Pour autant, considérer que le droit international appartient aux praticiens et aux spécialistes de la
discipline juridique ne semble pas avoir permis de mettre un terme définitif à la discussion
concernant les liens entre droit et éthique. En effet, si on considère que le droit international est
devenu une réalité, alors cela conduit à interroger les pratiques des acteurs qui interviennent dans sa
réalisation (juristes, organisations internationales, Etats). Dans cette perspective, le mouvement des
« théories critiques du droit » s’illustre comme un courant de pensée important chez les
internationalistes. Ce dernier en effet dénonce non seulement l’idée selon laquelle le droit
international pourrait être neutre et objectif, mettant en lumière les projets politiques qu’il a été
historiquement destiné à servir, mais également la présence de valeurs morales au sein des règles
internationales et du projet internationaliste lui-même. De cet examen résultent deux tendances :
l’une exprimant un certain scepticisme à l’endroit du droit international, l’autre insistant sur la
nécessité de mettre au jour le discours du droit international afin de redonner crédit à sa destination
éthique.
Les questions éthiques ainsi que celles de la définition et du statut du droit international ne sont
donc pas écartées du simple fait que l’on considère que le droit international est devenu une réalité,
mais elles sont au contraire redoublées et intensifiées par le surgissement de nouvelles difficultés
auxquelles les juristes se trouvent confrontés : l’engagement éthique ou politique doit-il conditionner
l’activité des professionnels du droit international ou ceux-ci doivent-ils (et peuvent-ils) mettre à
l’écart leur engagement pour préférer la neutralité axiologique ? Comprendre le droit international
en prêtant attention à son histoire, ses pratiques et ses institutions, implique-t-il pareille neutralité,
ou est-ce que toute analyse critique et déconstructionniste du droit international ne s’inscrit pas
nécessairement dans un engagement éthique et politique ?

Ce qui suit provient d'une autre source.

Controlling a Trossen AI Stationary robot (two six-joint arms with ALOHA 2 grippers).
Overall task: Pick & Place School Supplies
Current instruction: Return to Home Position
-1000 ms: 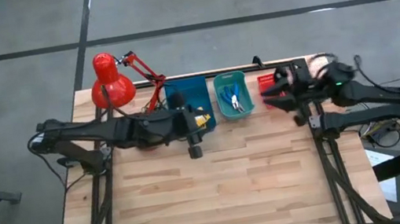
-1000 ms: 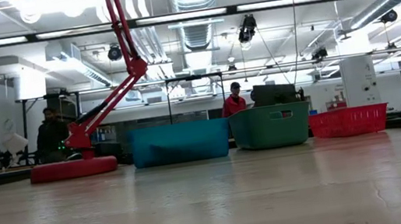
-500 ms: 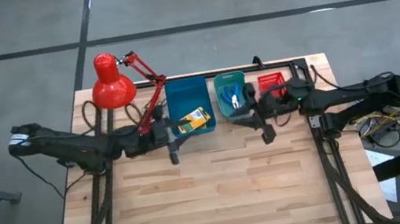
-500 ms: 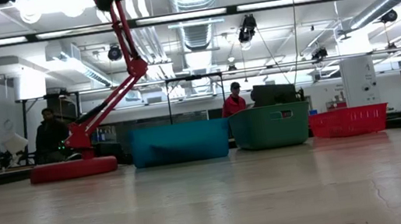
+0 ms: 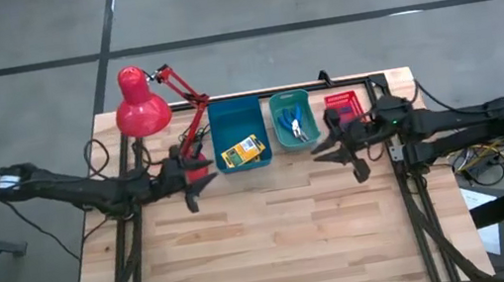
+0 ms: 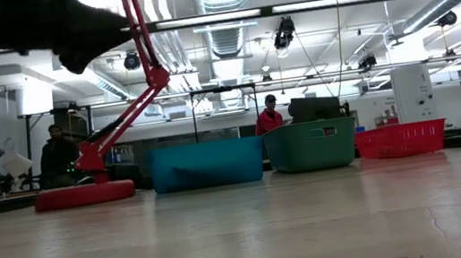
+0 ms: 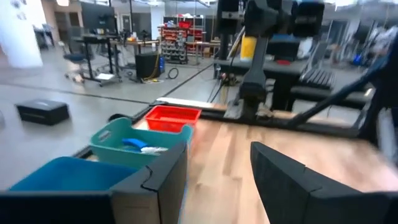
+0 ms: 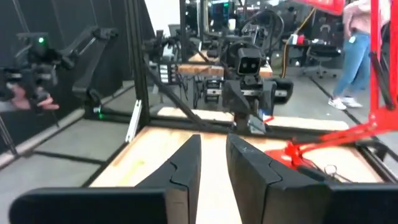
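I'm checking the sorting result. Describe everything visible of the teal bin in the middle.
The teal bin is a small open-topped rectangular tub, plastic by its look, standing upright at the far edge of the table, between the blue bin and the red bin. Blue-handled tools lie inside.

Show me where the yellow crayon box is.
In the high view, the crayon box lies inside the blue bin, between the red lamp and teal bin.

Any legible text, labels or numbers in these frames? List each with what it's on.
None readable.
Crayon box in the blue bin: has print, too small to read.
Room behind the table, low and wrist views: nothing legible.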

Les analyses développées par la théorie critique semblent par conséquent rendre nécessaire une
nouvelle étude des relations existant entre droit international et éthique. Penser de manière critique
le droit international signifie alors se confronter à des difficultés méthodologiques, entre objectivité
et neutralité requises par la connaissance du droit international, et évaluation fondée sur des critères
moraux et politiques de la réalité du droit international. Il y a là un dilemme auquel se confronte
l’internationaliste aussi bien que le philosophe.